Task: Below are records with pictures. Transcribe exactly, and only, the lines from the line with "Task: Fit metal" to the line with "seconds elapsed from", both ends included, but not the pictures.

The records:

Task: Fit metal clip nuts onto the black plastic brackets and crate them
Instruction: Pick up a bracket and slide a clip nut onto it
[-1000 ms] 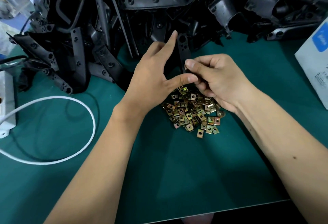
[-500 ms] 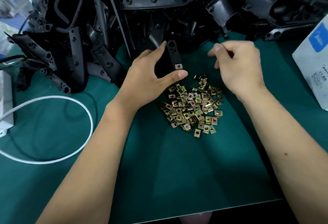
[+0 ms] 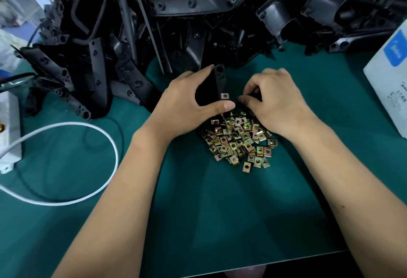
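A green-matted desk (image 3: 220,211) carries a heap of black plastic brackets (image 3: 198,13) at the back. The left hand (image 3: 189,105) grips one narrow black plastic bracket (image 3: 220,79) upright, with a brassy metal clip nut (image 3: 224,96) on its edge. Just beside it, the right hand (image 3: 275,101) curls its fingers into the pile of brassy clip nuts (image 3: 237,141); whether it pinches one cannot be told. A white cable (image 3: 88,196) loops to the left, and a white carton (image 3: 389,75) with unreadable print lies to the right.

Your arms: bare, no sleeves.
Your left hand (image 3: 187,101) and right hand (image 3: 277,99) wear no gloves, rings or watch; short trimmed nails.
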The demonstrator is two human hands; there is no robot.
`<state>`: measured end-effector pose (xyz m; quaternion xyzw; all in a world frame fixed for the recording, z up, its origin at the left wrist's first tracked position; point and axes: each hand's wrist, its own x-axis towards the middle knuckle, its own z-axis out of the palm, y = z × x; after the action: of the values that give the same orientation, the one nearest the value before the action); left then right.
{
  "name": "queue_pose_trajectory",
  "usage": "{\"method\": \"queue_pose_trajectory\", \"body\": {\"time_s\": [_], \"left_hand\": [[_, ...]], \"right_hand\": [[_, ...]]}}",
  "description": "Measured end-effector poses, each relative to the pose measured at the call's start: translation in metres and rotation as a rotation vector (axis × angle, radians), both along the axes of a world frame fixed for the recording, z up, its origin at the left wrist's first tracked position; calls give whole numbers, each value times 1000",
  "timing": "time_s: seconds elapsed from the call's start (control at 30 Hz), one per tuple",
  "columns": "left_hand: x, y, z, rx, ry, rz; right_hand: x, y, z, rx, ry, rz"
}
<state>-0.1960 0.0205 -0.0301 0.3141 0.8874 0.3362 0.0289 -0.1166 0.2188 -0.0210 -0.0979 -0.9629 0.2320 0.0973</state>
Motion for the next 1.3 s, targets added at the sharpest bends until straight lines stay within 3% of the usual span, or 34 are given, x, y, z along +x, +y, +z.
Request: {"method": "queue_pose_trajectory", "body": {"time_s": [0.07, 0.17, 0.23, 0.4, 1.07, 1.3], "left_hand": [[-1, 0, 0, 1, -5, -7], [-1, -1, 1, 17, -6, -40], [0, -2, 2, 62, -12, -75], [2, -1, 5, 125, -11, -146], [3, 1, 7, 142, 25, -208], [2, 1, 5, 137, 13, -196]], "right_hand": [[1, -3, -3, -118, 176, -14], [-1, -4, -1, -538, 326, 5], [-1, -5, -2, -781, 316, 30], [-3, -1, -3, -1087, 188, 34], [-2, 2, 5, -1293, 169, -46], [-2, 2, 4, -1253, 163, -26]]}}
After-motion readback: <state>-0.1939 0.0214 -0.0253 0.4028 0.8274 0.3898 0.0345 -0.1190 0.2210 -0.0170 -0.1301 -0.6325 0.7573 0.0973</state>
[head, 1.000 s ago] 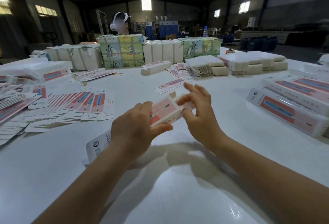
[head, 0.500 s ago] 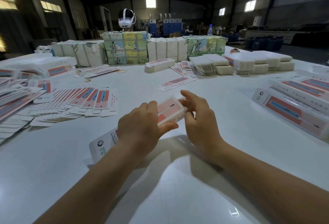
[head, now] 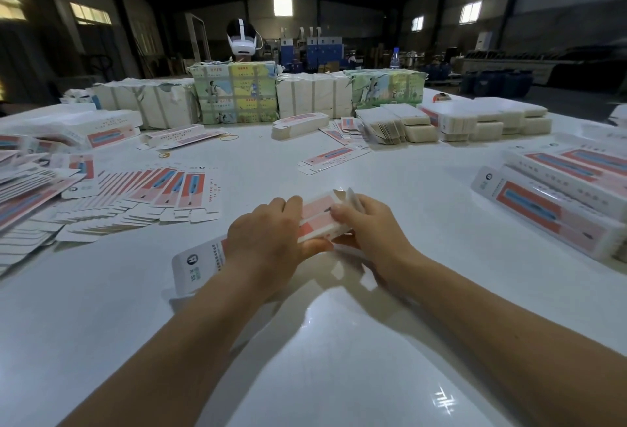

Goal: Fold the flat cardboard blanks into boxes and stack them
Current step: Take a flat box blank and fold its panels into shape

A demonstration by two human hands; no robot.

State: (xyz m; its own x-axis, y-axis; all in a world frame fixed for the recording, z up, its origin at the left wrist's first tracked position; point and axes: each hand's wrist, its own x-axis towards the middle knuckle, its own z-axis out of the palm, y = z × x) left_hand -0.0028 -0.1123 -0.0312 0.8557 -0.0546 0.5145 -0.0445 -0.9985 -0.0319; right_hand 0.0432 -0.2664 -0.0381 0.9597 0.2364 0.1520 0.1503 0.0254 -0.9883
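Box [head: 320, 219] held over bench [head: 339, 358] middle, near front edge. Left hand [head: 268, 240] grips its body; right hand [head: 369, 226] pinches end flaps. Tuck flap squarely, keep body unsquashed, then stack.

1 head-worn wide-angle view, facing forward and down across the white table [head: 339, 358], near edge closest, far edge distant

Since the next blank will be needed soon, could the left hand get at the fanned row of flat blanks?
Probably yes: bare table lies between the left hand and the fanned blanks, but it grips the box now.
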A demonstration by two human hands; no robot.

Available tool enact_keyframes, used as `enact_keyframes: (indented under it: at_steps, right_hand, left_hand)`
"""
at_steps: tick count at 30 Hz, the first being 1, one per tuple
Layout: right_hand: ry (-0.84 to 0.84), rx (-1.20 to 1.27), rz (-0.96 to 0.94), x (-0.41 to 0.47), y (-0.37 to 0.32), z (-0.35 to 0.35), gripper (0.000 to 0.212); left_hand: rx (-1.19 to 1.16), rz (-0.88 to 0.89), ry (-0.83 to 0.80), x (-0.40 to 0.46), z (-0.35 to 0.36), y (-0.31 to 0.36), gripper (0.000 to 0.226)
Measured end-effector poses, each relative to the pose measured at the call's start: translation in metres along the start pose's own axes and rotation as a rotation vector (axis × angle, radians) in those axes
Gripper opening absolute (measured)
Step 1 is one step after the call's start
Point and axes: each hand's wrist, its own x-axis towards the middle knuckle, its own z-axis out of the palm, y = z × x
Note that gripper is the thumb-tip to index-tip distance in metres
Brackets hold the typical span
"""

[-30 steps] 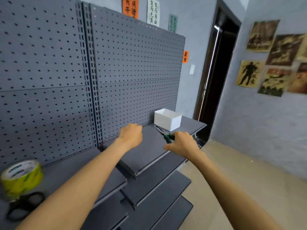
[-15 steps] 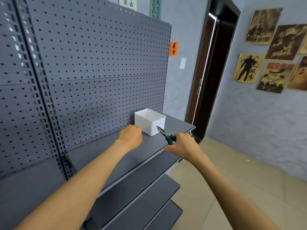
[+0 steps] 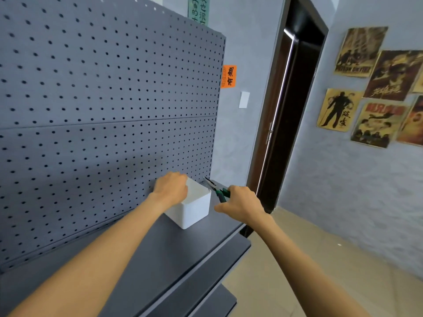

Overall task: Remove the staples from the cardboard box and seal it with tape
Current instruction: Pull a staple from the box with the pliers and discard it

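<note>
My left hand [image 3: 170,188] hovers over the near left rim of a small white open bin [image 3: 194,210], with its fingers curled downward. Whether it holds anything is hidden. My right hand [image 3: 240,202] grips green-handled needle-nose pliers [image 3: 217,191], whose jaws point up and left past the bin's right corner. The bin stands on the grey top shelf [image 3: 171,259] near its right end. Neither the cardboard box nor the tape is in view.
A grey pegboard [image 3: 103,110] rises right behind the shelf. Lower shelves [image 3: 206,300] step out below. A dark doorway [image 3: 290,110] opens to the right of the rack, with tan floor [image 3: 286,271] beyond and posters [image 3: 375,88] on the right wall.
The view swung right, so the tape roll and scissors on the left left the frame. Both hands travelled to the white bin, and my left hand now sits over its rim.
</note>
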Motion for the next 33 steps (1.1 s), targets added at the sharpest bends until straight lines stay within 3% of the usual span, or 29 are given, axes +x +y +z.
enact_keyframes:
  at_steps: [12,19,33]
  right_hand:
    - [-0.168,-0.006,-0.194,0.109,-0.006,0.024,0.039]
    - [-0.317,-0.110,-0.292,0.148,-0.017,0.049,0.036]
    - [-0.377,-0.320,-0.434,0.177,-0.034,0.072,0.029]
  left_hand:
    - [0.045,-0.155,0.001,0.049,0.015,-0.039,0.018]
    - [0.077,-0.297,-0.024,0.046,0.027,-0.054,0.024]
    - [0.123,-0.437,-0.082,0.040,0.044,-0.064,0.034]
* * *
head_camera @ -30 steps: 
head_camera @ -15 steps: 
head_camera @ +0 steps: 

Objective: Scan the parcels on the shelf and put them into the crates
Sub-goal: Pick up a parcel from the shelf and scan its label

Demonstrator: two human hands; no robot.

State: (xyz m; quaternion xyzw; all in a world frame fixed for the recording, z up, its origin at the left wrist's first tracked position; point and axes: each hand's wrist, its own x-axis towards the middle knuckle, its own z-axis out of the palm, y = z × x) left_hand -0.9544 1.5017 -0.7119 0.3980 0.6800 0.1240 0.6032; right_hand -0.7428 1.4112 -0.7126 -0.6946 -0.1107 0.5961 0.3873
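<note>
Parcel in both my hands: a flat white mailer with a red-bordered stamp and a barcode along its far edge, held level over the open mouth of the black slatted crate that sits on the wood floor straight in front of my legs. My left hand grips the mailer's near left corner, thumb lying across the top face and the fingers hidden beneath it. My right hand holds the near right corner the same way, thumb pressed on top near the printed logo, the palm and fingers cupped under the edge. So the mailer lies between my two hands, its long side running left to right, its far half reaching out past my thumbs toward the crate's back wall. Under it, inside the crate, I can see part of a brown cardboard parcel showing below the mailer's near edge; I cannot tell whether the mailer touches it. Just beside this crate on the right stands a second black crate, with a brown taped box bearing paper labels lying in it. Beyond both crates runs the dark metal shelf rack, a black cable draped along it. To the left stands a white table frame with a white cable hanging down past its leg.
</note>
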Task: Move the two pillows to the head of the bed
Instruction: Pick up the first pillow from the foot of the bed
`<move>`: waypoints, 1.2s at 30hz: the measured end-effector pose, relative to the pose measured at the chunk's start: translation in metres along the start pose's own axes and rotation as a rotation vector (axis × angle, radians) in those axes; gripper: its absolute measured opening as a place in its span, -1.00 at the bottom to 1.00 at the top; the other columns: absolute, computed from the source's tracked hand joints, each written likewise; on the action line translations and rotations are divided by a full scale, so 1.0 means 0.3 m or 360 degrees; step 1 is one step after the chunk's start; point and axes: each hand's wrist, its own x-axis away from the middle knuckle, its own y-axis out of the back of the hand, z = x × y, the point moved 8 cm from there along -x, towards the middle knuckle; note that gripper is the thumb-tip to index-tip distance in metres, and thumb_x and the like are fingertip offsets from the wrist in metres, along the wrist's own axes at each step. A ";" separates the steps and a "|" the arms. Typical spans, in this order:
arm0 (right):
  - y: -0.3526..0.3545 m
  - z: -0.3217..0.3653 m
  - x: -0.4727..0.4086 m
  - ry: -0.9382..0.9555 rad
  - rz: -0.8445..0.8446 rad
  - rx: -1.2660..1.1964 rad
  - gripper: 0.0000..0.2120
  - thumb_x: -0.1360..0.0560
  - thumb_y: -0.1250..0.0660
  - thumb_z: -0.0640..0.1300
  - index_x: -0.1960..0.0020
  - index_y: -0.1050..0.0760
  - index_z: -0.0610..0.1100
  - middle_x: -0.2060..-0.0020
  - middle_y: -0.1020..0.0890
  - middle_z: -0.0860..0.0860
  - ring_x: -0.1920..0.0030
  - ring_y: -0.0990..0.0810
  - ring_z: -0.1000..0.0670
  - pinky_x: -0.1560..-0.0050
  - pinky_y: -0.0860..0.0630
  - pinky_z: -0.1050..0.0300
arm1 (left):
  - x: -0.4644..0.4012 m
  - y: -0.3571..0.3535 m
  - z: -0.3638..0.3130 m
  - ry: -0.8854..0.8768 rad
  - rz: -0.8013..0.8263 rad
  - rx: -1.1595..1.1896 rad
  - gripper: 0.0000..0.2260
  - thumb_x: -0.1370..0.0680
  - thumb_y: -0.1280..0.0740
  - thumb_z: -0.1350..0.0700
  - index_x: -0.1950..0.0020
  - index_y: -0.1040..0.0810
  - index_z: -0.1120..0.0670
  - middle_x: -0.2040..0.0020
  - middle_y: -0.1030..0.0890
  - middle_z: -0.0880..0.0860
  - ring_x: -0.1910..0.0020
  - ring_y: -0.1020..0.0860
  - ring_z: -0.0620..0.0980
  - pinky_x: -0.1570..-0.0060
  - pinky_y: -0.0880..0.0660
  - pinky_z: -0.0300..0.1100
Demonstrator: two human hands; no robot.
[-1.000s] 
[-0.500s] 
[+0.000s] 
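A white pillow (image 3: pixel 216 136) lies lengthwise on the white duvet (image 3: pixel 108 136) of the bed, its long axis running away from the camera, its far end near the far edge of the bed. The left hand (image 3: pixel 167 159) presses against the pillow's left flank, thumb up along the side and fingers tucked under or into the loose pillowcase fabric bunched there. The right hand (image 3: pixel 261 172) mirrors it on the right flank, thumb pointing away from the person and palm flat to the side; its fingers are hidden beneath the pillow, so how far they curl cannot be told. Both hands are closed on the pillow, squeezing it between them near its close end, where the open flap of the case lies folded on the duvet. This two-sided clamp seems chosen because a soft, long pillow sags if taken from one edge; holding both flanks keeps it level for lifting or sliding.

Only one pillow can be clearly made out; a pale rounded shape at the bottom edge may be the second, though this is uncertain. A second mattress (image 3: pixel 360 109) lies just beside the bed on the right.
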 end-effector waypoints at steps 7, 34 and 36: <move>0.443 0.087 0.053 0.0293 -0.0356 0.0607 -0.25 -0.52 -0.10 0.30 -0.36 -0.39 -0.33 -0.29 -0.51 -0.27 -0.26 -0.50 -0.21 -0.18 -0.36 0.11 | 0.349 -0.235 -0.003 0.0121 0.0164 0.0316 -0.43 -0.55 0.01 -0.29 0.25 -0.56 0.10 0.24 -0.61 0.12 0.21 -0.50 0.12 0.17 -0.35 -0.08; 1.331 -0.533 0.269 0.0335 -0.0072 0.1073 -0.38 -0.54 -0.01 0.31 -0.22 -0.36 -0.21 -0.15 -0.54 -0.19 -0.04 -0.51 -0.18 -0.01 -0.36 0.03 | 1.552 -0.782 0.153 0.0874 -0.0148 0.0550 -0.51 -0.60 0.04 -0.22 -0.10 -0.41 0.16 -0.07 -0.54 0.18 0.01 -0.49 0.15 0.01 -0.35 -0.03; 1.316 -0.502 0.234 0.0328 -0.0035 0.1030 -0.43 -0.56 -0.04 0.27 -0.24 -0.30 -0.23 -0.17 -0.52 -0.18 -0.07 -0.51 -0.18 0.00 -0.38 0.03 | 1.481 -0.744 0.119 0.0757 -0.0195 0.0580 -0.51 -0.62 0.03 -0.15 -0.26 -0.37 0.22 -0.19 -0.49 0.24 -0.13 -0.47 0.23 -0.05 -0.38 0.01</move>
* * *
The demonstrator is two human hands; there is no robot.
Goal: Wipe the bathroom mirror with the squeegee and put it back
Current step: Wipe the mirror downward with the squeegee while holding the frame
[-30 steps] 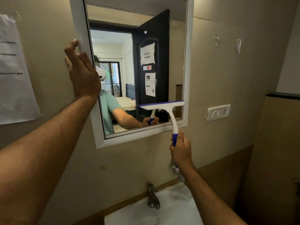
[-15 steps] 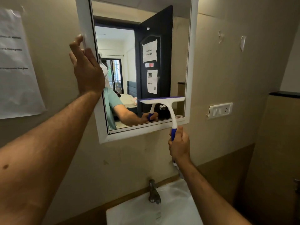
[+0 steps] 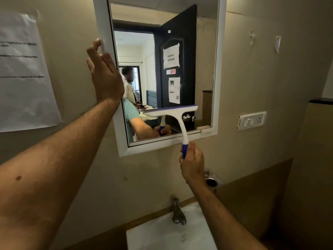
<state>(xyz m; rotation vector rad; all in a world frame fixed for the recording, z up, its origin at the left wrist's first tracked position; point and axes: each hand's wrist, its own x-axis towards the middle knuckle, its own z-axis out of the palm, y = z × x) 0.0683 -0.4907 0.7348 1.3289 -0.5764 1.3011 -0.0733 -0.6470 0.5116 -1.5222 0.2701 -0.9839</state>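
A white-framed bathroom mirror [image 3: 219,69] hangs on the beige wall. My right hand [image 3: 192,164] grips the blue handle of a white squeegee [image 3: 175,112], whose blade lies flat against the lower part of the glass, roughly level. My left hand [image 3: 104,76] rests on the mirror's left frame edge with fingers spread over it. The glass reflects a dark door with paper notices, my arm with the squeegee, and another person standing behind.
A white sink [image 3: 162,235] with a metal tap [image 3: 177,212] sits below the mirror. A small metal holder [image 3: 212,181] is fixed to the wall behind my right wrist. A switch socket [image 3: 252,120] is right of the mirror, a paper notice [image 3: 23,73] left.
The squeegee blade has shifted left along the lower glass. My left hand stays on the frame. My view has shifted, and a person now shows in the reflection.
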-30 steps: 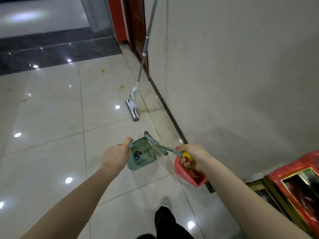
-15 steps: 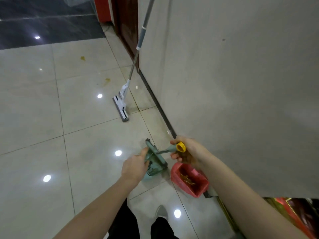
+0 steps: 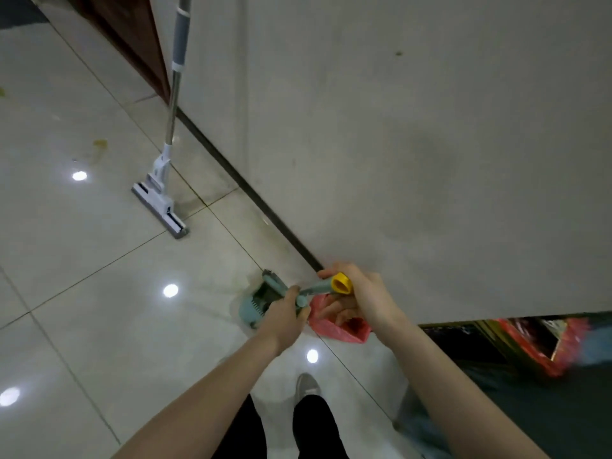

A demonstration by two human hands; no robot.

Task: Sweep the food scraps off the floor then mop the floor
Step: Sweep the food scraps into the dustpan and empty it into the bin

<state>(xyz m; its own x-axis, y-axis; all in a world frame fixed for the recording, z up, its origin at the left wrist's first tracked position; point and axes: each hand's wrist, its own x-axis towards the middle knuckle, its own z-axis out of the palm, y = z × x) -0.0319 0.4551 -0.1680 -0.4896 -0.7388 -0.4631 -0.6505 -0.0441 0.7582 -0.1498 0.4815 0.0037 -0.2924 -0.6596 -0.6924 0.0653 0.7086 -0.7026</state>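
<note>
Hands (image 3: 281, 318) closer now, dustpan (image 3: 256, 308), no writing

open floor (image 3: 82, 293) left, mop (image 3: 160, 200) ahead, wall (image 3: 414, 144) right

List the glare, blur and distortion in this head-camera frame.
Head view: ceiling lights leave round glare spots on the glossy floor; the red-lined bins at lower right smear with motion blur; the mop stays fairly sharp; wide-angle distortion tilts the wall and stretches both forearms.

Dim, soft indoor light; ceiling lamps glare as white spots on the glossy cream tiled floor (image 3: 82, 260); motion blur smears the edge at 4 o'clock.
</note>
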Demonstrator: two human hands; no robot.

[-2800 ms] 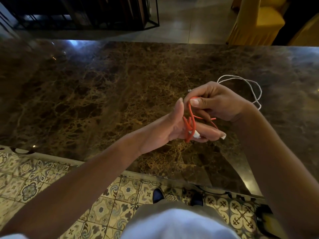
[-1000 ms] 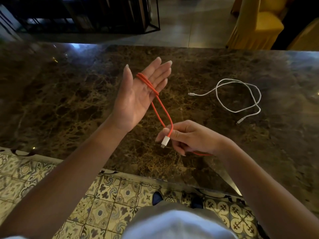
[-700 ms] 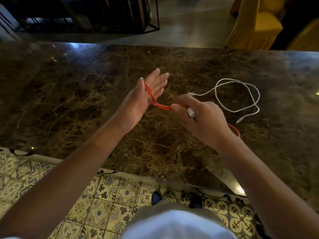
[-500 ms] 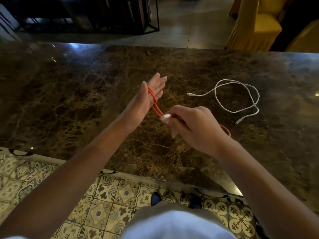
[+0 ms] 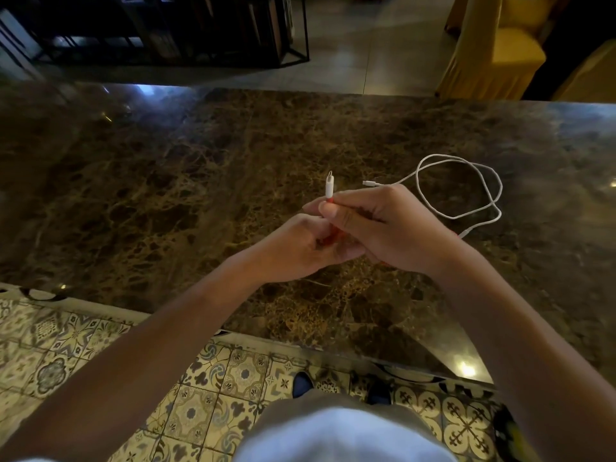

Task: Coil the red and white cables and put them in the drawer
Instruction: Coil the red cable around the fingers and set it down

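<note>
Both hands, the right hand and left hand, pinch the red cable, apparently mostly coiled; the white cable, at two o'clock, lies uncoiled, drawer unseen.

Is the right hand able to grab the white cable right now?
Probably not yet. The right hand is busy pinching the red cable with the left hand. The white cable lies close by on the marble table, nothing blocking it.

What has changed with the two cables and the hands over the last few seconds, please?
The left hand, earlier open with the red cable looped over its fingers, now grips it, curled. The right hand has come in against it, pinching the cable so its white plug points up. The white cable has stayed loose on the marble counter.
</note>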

Solution to this task:
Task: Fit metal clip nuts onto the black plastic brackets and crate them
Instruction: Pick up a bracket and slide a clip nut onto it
[-1000 ms] 
[-500 ms] 
[+0 ms] 
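A green-matted desk (image 3: 220,211) carries a heap of black plastic brackets (image 3: 198,13) at the back. The left hand (image 3: 189,105) grips one narrow black plastic bracket (image 3: 220,79) upright, with a brassy metal clip nut (image 3: 224,96) on its edge. Just beside it, the right hand (image 3: 275,101) curls its fingers into the pile of brassy clip nuts (image 3: 237,141); whether it pinches one cannot be told. A white cable (image 3: 88,196) loops to the left, and a white carton (image 3: 389,75) with unreadable print lies to the right.

Your arms: bare, no sleeves.
Your left hand (image 3: 187,101) and right hand (image 3: 277,99) wear no gloves, rings or watch; short trimmed nails.
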The demonstrator is two human hands; there is no robot.
`<state>`: measured end-effector pose (xyz m; quaternion xyzw; all in a world frame fixed for the recording, z up, its origin at the left wrist's first tracked position; point and axes: each hand's wrist, its own x-axis towards the middle knuckle, its own z-axis out of the palm, y = z × x; after the action: of the values that give the same orientation, the one nearest the value before the action); left then right.
{
  "name": "queue_pose_trajectory",
  "usage": "{\"method\": \"queue_pose_trajectory\", \"body\": {\"time_s\": [_], \"left_hand\": [[_, ...]], \"right_hand\": [[_, ...]]}}",
  "description": "Measured end-effector poses, each relative to the pose measured at the call's start: translation in metres and rotation as a rotation vector (axis × angle, radians), both along the axes of a world frame fixed for the recording, z up, its origin at the left wrist's first tracked position; calls give whole numbers, each value times 1000",
  "timing": "time_s: seconds elapsed from the call's start (control at 30 Hz), one per tuple",

That is the entire output.